Supporters say that the US SMC would reflect this scale and diversity, doing most of its work online. But it is hard to see how a digital SMC would differentiate itself from other interest groups.

Finally, the top echelons of the US media — what Newt Gingrich would call the 'liberal media elite' — are particularly sensitive to the nature of their sources of information. If an organization in Washington or New York, co-funded by government and big business, tried to sell them a line, they would recoil.

US science faces a bitter social and political division over stem cells, global warming and creationism.

The London SMC's narrow approach to risk assessment — if you want to hear about the risks of nuclear power, say, just ask your local nuclear engineer (see Nature 471, 549; 2011) — sits happily with the prevalent ethos of British journalism. This was, of course, immortalized by the otherwise-obscure poet Humbert Wolfe: “You cannot hope | to bribe or twist, | thank God! the | British journalist. | But, seeing what | the man will do | unbribed, there's | no occasion to.”

Despite the fears of the SMC founders, the British press — led by the BBC, which treats the Confederation of British Industry with the deference the Vatican gets in Rome — is overwhelmingly conservative and pro-business in its outlook. It is quite unperturbed by the fact that SMC sponsors include AstraZeneca, BP, Coca-Cola, L'Oreal, Monsanto, Syngenta (as well as Nature Publishing Group) but not a single environmental non-governmental organization (NGO) or trade union.
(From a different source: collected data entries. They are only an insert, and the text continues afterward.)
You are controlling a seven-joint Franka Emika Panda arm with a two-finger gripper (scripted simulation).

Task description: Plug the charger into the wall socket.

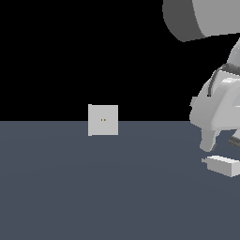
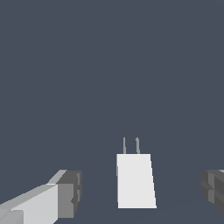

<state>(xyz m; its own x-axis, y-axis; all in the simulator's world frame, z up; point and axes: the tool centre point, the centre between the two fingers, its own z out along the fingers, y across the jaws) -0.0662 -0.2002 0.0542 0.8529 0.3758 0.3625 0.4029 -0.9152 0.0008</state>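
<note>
The charger (image 1: 224,165) is a small light-grey block lying flat on the dark floor at the exterior view's right edge. In the wrist view the charger (image 2: 135,180) shows two thin prongs at one end. My gripper (image 1: 220,143) hovers just above it, open. The two fingertips (image 2: 70,192) stand wide apart on either side of the block without touching it. The wall socket (image 1: 103,120) is an upright light-grey square plate with two tiny yellowish holes, standing farther back toward the exterior view's left. It is out of the wrist view.
A dark blue-grey floor (image 1: 93,187) stretches under everything, with a black background behind it. My arm's large grey link (image 1: 187,18) hangs at the upper right of the exterior view.
</note>
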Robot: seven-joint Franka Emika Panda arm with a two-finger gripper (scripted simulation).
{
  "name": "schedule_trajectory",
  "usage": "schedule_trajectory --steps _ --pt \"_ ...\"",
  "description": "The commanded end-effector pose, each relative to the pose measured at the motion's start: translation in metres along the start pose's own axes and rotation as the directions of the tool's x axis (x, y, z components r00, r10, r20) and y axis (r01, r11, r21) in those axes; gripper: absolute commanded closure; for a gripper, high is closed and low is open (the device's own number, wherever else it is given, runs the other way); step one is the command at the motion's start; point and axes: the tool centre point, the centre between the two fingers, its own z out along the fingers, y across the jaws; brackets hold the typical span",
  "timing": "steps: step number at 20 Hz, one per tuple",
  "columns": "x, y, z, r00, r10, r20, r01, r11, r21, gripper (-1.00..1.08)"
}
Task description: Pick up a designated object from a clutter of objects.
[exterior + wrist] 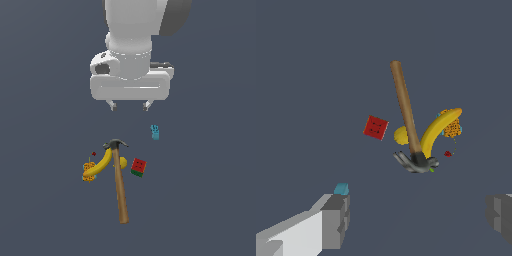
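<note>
- Pincer [130,105] spread wide, empty, hanging above the clutter, fingertips [336,220] clear of every item.
- Hammer [120,185] flat on the dark grey table [45,210], claw head [417,162] nearest the pincer, wooden handle pointing away.
- Banana [100,166] against the hammer near the head, tip by the orange patterned piece [89,172].
- Red-and-green cube [138,167] just beside the handle on the exterior view's right.
- Small cyan block [155,132] apart from the group; tiny red bit [93,154] near the banana.

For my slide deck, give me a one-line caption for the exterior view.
Open gripper hovers above the clutter, where the hammer lies across the banana.
</note>
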Motion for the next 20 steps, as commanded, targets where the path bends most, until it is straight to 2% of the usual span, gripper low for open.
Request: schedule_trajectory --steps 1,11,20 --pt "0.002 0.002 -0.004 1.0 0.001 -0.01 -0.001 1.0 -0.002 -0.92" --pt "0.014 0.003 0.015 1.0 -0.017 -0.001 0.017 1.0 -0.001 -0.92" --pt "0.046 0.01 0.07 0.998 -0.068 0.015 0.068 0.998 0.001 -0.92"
Fiona Fox, the SMC's director, says that the centre operates independently of its sponsors and points out that none (except its host, the Wellcome Trust) accounts individually for more than 5% of its income. She adds that no NGOs are involved because it was their public-relations skills that the founders of the SMC sought to match. But the perception that the environmental group Friends of the Earth constitutes a bigger threat to scientific truth-telling than some of the corporate names on the SMC's sponsorship list is not one the US media would accept.

Some of those considering a US centre share these concerns. They think that their funding model will have to rely on charitable trusts, not companies or government agencies. And they see the US SMC as a source of background information and advice to help reporters to get out and do their jobs: talking to their own sources and obtaining their own quotes. That agenda would be less ambitious — and less fraught with danger.

This spring, reporters and funders in the United States will be consulted on whether the Science Media Centre can mimic the transatlantic success of a certain four-piece band from Liverpool. I fear, instead, that the fate of Robbie Williams awaits. Who, you ask? Well, exactly.